• **TASK STATEMENT**
A single stretch of the material below is to be transcribed exactly, starting at the line with "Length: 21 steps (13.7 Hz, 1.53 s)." and ending after the line with "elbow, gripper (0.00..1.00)".

• **DATA SUPPLIED**

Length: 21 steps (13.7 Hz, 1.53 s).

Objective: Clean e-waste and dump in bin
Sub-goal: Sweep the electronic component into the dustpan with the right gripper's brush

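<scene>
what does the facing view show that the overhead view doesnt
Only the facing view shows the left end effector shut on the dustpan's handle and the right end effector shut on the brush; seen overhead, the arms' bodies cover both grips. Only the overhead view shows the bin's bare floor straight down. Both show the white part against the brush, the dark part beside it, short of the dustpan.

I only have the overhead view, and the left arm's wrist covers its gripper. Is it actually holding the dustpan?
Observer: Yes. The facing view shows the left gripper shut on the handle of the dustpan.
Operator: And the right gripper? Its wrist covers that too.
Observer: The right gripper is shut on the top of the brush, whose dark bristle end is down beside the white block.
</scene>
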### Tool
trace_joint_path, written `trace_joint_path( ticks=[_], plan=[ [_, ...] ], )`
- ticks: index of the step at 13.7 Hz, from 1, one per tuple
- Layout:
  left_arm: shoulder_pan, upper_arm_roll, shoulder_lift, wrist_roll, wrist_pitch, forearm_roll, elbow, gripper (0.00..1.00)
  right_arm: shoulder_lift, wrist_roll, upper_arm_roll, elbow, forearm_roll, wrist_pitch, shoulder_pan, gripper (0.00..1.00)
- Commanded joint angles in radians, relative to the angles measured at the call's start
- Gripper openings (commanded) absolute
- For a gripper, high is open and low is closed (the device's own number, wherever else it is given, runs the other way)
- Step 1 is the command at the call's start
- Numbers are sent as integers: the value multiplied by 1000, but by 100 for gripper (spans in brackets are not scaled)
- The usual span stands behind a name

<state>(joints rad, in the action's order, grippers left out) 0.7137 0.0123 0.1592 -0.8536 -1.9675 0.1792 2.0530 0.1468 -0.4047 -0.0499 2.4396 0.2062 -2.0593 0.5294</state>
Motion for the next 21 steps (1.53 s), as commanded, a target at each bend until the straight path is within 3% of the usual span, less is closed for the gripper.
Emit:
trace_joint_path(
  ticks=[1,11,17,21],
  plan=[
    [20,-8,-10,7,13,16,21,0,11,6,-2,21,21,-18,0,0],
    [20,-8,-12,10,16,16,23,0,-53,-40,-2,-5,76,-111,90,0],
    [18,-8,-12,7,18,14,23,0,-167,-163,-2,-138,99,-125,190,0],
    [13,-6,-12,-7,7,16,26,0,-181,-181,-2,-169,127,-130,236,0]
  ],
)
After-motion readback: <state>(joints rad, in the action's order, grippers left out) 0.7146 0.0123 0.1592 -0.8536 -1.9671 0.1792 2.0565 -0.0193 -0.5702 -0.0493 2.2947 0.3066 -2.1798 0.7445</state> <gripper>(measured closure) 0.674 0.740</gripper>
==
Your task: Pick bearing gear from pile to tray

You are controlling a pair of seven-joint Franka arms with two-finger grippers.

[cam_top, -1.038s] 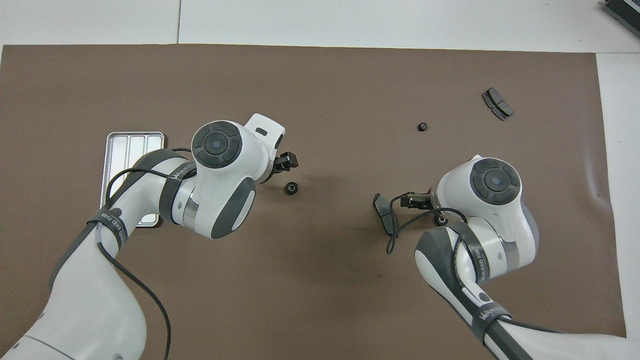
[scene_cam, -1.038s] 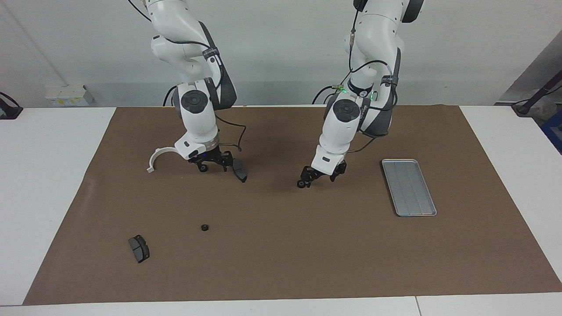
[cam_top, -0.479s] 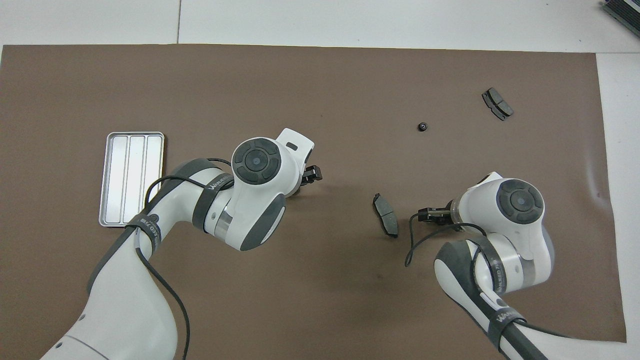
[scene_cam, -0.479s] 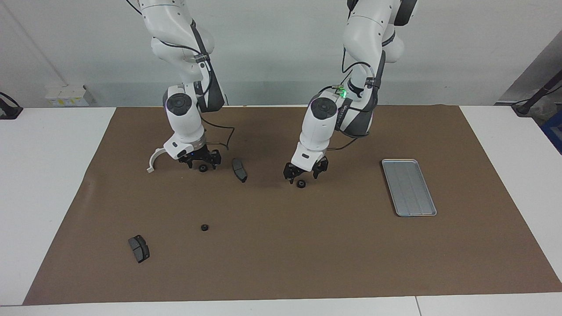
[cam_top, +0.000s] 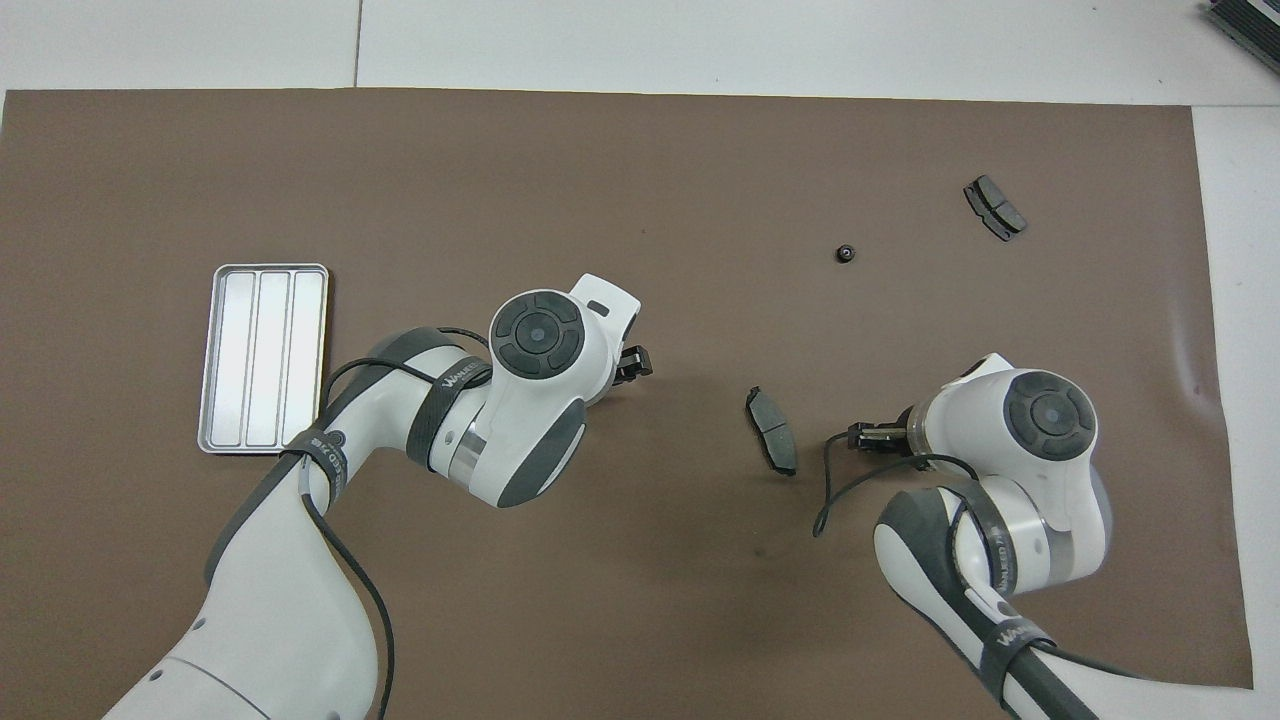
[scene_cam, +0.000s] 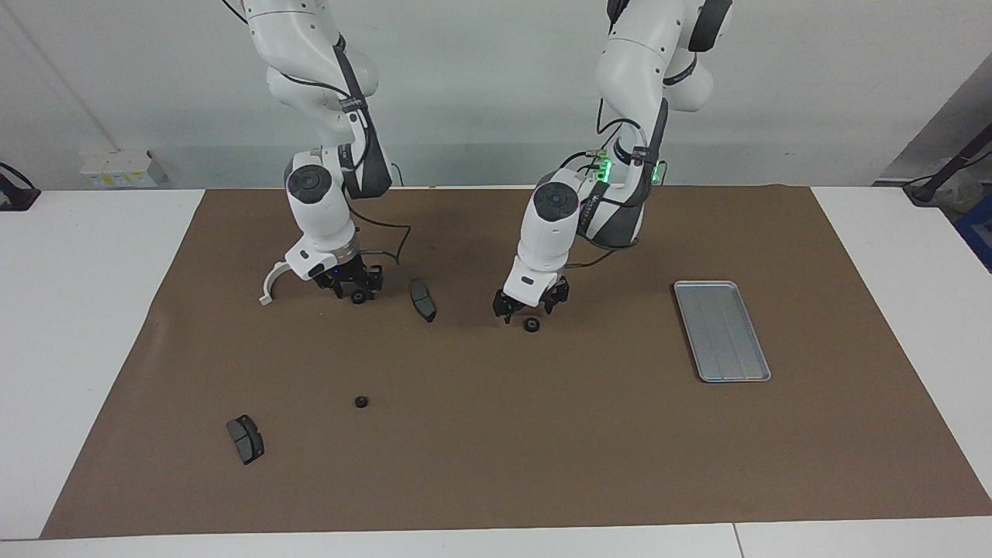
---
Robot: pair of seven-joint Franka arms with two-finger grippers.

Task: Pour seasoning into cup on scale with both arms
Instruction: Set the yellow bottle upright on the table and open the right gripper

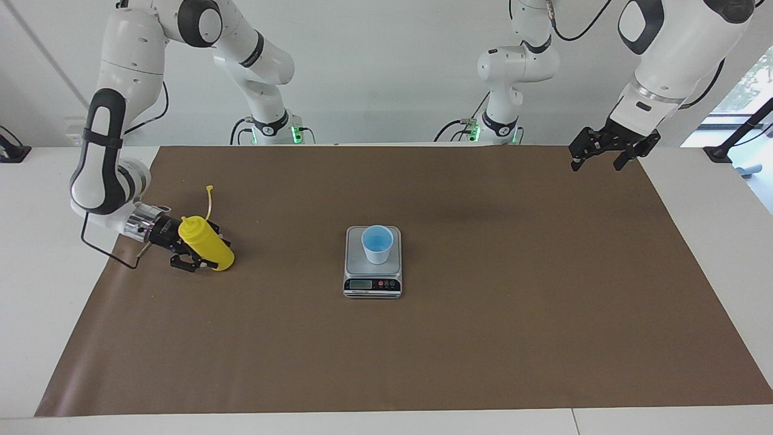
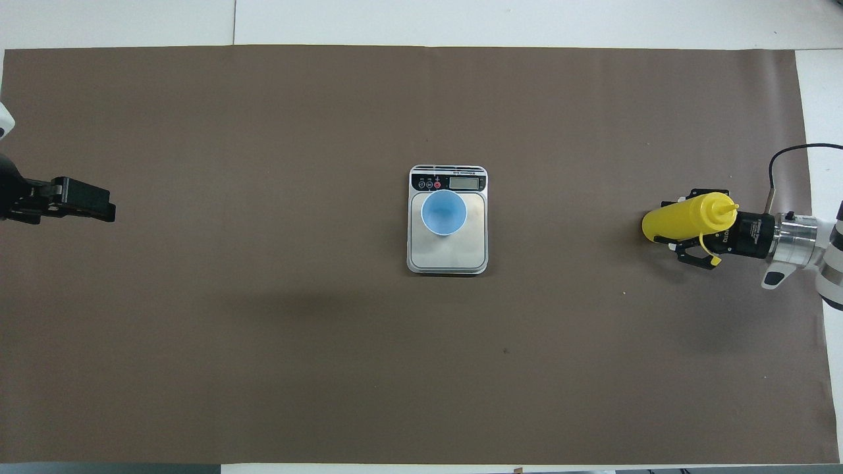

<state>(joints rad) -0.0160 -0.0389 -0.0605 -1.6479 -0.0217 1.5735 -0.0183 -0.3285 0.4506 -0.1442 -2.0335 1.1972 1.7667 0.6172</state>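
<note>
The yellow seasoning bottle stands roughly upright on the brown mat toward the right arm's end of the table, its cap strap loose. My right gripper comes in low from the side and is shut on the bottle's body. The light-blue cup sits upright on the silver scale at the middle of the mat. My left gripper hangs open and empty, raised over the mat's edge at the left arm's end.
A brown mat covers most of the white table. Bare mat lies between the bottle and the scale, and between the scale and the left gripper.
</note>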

• **TASK RESULT**
Length: 21 steps (13.7 Hz, 1.53 s).

Objective: Clean e-waste and dump in bin
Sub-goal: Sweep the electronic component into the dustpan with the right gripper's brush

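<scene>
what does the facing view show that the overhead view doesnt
Only the facing view shows the left end effector shut on the dustpan's handle and the right end effector shut on the brush; seen overhead, the arms' bodies cover both grips. Only the overhead view shows the bin's bare floor straight down. Both show the white part against the brush, the dark part beside it, short of the dustpan.

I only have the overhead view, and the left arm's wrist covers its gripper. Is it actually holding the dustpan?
Observer: Yes. The facing view shows the left gripper shut on the handle of the dustpan.
Operator: And the right gripper? Its wrist covers that too.
Observer: The right gripper is shut on the top of the brush, whose dark bristle end is down beside the white block.
</scene>
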### Tool
trace_joint_path, written `trace_joint_path( ticks=[_], plan=[ [_, ...] ], )`
- ticks: index of the step at 13.7 Hz, from 1, one per tuple
- Layout:
  left_arm: shoulder_pan, upper_arm_roll, shoulder_lift, wrist_roll, wrist_pitch, forearm_roll, elbow, gripper (0.00..1.00)

Here the exercise is finished.